[ACTION ITEM] In the listing, find every line that has the string "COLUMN" and copy it.

[[ GIVEN DATA, beginning ]]

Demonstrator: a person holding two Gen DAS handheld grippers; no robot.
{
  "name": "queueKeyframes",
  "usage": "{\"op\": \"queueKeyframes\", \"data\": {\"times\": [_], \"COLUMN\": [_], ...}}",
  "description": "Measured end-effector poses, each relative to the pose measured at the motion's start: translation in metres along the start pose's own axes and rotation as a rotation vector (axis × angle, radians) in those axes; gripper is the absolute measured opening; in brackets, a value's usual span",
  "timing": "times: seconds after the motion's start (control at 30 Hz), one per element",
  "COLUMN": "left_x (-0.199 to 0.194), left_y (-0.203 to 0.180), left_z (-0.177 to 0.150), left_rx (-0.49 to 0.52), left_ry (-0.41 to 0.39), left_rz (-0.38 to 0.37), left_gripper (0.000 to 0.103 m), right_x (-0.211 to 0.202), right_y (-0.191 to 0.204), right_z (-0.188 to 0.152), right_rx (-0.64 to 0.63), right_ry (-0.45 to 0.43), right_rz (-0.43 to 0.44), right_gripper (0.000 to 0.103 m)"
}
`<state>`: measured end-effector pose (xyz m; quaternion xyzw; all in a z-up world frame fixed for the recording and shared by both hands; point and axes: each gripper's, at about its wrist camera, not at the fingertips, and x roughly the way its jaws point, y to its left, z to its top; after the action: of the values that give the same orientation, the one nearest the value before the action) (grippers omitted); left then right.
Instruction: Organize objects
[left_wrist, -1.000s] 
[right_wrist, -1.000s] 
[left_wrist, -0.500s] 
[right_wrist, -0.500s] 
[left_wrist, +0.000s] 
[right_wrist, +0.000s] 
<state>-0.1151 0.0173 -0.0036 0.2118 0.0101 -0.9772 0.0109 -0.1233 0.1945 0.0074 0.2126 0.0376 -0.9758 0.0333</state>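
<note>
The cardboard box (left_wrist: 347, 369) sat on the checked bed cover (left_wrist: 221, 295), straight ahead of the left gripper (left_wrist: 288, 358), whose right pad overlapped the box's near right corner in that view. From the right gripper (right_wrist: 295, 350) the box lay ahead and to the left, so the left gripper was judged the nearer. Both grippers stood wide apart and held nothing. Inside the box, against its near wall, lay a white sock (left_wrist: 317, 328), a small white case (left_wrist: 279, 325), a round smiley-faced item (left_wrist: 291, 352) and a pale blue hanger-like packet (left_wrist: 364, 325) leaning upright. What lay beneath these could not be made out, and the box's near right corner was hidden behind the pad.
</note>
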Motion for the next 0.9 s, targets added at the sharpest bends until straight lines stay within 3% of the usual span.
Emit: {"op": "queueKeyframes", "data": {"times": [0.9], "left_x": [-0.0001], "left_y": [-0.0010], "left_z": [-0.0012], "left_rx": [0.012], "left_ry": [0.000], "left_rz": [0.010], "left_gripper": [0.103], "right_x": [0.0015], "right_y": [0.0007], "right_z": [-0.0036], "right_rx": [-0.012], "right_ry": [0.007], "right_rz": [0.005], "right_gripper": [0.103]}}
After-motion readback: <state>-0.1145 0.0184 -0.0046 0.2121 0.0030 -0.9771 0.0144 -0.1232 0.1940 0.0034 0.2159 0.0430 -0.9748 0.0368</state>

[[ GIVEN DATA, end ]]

[OUTPUT FOR THIS EXERCISE]
  "usage": "{\"op\": \"queueKeyframes\", \"data\": {\"times\": [_], \"COLUMN\": [_], ...}}",
  "COLUMN": "left_x (-0.199 to 0.194), left_y (-0.203 to 0.180), left_z (-0.177 to 0.150), left_rx (-0.49 to 0.52), left_ry (-0.41 to 0.39), left_rz (-0.38 to 0.37), left_gripper (0.000 to 0.103 m), right_x (-0.211 to 0.202), right_y (-0.191 to 0.204), right_z (-0.188 to 0.152), right_rx (-0.64 to 0.63), right_ry (-0.45 to 0.43), right_rz (-0.43 to 0.44), right_gripper (0.000 to 0.103 m)"

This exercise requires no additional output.